That is what I don't like about big orange it lacks lube, and lacks suds when used in the dosage recommended IMO. I found it average in its cleaning abilities myself, my 5litre bottle is still almost full I've hardly used it.

Sent from my iPad using Tapatalk HD


----------



## Trip tdi (Sep 3, 2008)

Bristle Hound said:


> What dilute ratio do you use on this mate? Don't want to do any 'stripping'! :doublesho
> 
> Got some from B & Q in their 3 for 2 early on this year


When I have not taken the meds on the day, 2.5 litres worth of Bigorange to a bucket full :thumb:

Only messing  just a quick gunk of shampoo then pressure fill to the top :thumb:


----------



## rinns (May 24, 2008)

I have used a few shampoos and have at lather , however the best I've used for a while IMO is simonez 99p from b&q. Very surprised with the cleaning and finish


----------



## D.Taylor R26 (Feb 5, 2012)

Just ordered some later from AF to see how well it performs compared to Gwash which hardly foams up at all but feels very slick with only a single cap full. Doesn't it say on CYC that it can be used 1:2000 with water? Was hoping a single cap of lather would be enough on a weekly wash?

Dave

EDIT: does state UP TO 1:2000 mix.

http://www.cleanyourcar.co.uk/washi...oos/auto-finesse-lather-shampoo/prod_891.html


----------



## Junior Bear (Sep 2, 2008)

Depends on the bucket size really


----------



## D.Taylor R26 (Feb 5, 2012)

Junior Bear said:


> Depends on the bucket size really


Working off the dilution ratio that shoulnt make a difference.


----------



## bigmc (Mar 22, 2010)

D.Taylor R26 said:


> Just ordered some later from AF to see how well it performs compared to Gwash which hardly foams up at all but feels very slick with only a single cap full. Doesn't it say on CYC that it can be used 1:2000 with water? Was hoping a single cap of lather would be enough on a weekly wash?
> 
> Dave
> 
> ...


They are the same product apparently, although one is much less value for money than the other due to the dilution ratios.


----------



## Junior Bear (Sep 2, 2008)

D.Taylor R26 said:


> Working off the dilution ratio that shoulnt make a difference.

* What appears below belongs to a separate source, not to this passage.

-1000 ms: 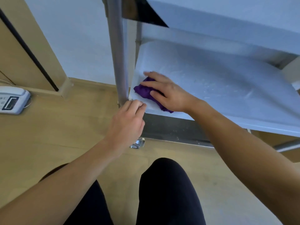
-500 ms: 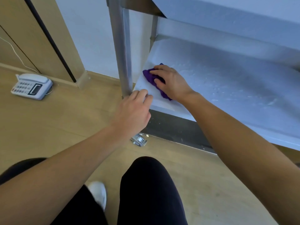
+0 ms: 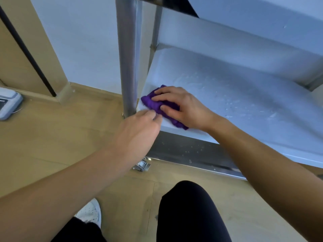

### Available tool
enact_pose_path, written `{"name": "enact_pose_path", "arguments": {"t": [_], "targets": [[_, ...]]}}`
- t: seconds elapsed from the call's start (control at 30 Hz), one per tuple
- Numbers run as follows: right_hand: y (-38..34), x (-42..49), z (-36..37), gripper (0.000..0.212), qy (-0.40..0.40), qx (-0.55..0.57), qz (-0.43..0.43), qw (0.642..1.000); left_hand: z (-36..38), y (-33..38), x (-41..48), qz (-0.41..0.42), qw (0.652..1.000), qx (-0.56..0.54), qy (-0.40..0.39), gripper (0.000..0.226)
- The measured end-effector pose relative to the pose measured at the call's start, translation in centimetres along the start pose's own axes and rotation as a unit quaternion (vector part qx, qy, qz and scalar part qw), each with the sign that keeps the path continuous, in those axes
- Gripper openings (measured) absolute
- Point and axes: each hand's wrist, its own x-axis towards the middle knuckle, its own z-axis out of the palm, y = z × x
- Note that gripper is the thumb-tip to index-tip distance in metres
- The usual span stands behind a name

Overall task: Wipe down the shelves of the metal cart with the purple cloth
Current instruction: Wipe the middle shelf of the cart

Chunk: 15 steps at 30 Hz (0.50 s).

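The purple cloth [image 3: 153, 103] lies bunched on the front left corner of the metal cart's lower shelf [image 3: 236, 95]. My right hand [image 3: 181, 105] presses flat on top of it, fingers spread over the fabric. My left hand [image 3: 139, 130] rests against the shelf's front left corner beside the cart's upright post [image 3: 127, 58], its fingertips curled at the edge near the cloth. Water droplets and streaks show on the shelf surface to the right of the cloth. An upper shelf [image 3: 253, 23] overhangs from above.
A white desk telephone [image 3: 8, 105] sits on the wooden floor at far left by a door frame [image 3: 35, 55]. A caster brake [image 3: 142, 165] shows under the cart corner. My dark-trousered knees [image 3: 190, 210] and a white shoe [image 3: 90, 210] are below.
My right hand has drawn the cloth back toward the shelf's front left corner. The left hand stays at the corner. The view has shifted slightly.
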Motion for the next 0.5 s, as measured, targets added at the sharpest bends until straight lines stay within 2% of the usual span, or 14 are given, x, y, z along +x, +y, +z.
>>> {"name": "enact_pose_path", "arguments": {"t": [0.13,0.23,0.27,0.33,0.4,0.5], "targets": [[3.0,3.3,-0.5,0.031,0.009,-0.039,0.052,0.998,0.0,0.5,0.7,-0.014,0.998,0.048,-0.031,0.039],[5.0,5.7,-1.1,0.033,0.024,-0.033,0.164,0.986,-0.2,0.8,0.6,-0.007,0.997,0.075,0.004,0.029],[5.1,5.9,-1.0,0.033,0.021,-0.036,0.177,0.983,-0.3,0.7,0.5,-0.009,0.997,0.077,0.016,0.028],[4.0,5.5,-0.6,0.033,0.018,-0.042,0.146,0.988,0.1,0.4,0.6,-0.019,0.998,0.044,0.028,0.028],[1.7,3.6,-0.1,0.033,0.016,-0.032,0.065,0.997,0.1,0.4,0.8,-0.015,0.999,0.030,0.023,0.026],[-0.4,0.6,0.5,0.029,0.007,-0.004,-0.052,0.999,-0.6,0.6,0.6,0.018,0.998,0.064,0.014,0.029]]}}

Not when the guy says he hopes one cap will be enough


----------



## Tips (Mar 27, 2011)

20ml of AF Lather (new version) in 10 litres of water gets me the optimum cleaning performance. 30-35ml should see you right with a 18-20 litre bucket.

For the record, 10-12ml of AF Lather (old version) got me the same results as the newer version.


----------



## Junior Bear (Sep 2, 2008)

Same for me too


What works for me too, is a few drops of onr in the bucket, helps with water hardness. Could mean less product needed too


----------



## D.Taylor R26 (Feb 5, 2012)

Junior Bear said:


> Not when the guy says he hopes one cap will be enough


Haha well that maybe but I doubt I'm alone in not measuring out 1:2000 every wash.

Didn't realise later had links to Gwash though. Though lather might have gone further Gwash for the money and size.

Maybe the problem could be solved if the cap on the bottle was enough for a standard bucket rather than the squirt system most use.

Dave


----------



## Brummie_Nige (Sep 5, 2011)

bigmc said:


> They are the same product apparently, although one is much less value for money than the other due to the dilution ratios.


Can anyone substantiate this? I've used both GWash and Lather and I think they feel different. That could be down to the dilution ratios.


----------



## DJ X-Ray (Sep 2, 2012)

slammed172 said:


> Well what a load of crap. The cut isn't any different to Megs TBH, a good lesson - stick with what you know. Reviews definitely need to be deleted then if the old one is un-obtainable.
> 
> What a waste of £12, really not impressed.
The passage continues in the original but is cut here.